Are Couples Jealous of Single People?

Sometimes people disparage other people when they feel threatened by them.

Key points

  • It's not uncommon for people to have negative perceptions of those who are single.
  • These harmful stereotypes may be driven by insecurity, fear, and sometimes even jealousy.
  • However, there's a growing movement of people who recognize the value of single life, regardless of their own relationship status.

Some of the first studies I ever conducted on people who are single were about how people perceive them. It was disappointing, but not really surprising, to find that many of the perceptions were negative. For example, many think single people are less happy and less mature than married or coupled people. That’s also how many single people feel that they are treated in their everyday lives. They are not believed when they say they are happily single. They sometimes get “the kids’ treatment,” as when they get the couch in the living room instead of a bedroom with a door that shuts when they visit other people, or even more literally when they are assigned to the kids’ table at Thanksgiving.

When the topic of the disparaging perceptions or treatment of single people comes up in online discussion groups, a popular explanation is that coupled people put single people down or try to put them in their place because they are jealous of them. University of Denver law professor Nancy Leong proposed that possibility, too, in an article on “negative identity”—“identity marked by indifference or antipathy to something that much of society considers fundamental.” Single people who choose to be single and who want to stay single are an example of a negative identity group, as are asexuals, childfree, and atheists.

One possible explanation for the negativity such groups endure, Professor Leong proposes, is that the identity “is so far outside a person’s understanding that they fear, distrust, and dislike people with that identity.”

That’s not the jealousy explanation. Something more like jealousy comes into play when “a particular negative identity hits uncomfortably close to home.” When that happens, “The particularly vicious animus directed at negative identity is a way of people persuading themselves that their own lifestyle really is the right one.” It’s a defensive reaction.

When people in romantic relationships feel jealous of single people, they are feeling threatened.

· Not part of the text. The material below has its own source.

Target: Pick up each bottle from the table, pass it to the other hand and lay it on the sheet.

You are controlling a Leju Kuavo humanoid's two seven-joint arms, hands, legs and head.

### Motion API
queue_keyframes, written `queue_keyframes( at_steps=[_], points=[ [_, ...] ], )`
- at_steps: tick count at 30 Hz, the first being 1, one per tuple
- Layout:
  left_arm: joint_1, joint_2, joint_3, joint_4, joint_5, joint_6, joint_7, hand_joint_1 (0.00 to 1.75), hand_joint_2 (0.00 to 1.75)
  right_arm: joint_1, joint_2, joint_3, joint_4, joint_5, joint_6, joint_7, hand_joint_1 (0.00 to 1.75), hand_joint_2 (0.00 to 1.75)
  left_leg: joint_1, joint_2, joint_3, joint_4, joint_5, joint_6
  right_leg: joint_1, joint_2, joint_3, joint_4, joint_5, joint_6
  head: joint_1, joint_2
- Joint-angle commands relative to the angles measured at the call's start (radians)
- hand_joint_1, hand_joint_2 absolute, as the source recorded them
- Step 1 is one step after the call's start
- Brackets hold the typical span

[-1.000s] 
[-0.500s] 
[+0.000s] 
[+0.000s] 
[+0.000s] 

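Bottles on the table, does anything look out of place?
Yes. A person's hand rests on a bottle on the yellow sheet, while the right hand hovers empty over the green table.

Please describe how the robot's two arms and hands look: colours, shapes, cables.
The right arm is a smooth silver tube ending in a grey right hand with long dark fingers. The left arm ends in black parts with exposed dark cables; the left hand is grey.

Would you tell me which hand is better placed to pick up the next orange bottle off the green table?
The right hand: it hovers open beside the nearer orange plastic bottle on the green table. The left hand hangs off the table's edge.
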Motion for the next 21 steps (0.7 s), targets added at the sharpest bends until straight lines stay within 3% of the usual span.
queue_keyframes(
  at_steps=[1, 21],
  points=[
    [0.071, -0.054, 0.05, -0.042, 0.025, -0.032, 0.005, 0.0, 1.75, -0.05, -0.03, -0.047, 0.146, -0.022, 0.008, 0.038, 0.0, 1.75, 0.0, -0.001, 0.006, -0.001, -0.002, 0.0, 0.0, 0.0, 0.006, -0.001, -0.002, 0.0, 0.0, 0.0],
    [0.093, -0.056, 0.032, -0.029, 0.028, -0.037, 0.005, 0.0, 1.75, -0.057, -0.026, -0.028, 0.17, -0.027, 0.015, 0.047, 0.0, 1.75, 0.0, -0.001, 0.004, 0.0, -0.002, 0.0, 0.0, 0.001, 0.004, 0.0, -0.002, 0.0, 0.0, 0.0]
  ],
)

Here’s how Professor Leong describes what happens with regard to single people as well as the other negative identity groups she discussed:

“Encountering someone who is content with her negative identity forces positive group members to contemplate what life might be like without religion, without sex, without a partner, without children. Perhaps it forces positive identity group members to admit they are a little bit curious, or a little bit jealous. Or it might force them to convince themselves that they are not curious, or not jealous. The intensity of the attraction manifests itself in overt revulsion.”

When people insist that married people or those in committed romantic relationships are superior to single people, that belief may come from a place of insecurity. A study demonstrated that participants who were insecure about their “personal ability to have a good, healthy, and positive committed relationship” were especially likely to believe that married people, and people in committed romantic relationships, have better lives than single people do. People who were more secure about their own romantic relationship abilities were less likely to put single people down.

Sometimes coupled people feel that single people have better lives than they do, but not because they are at all threatened by single people. Instead, they genuinely admire single people and long for the lives they have. I discovered that in my explorations of people who are “single at heart”—people who live their best lives, their most authentic, meaningful, and fulfilling lives, by living single. At first, I thought that people who see single life as their best life would all be single. But then I started hearing from people who are in a committed coupled relationship or even married who insist that they, too, are single at heart.

There are several different versions of coupled people who identify as single at heart. One clear example includes the people who loved being single but got married because they thought they should—isn’t that what everyone is expected to do? Marriage, to them, was disappointing, but not because of any fault of their spouse. Every single day, they fantasize about how great it would be to be single again. But they stay married to honor their vows. They still feel very positively toward the person they married, that person has done nothing wrong, and so it would seem unfair to walk away. But wow, do they wish they could.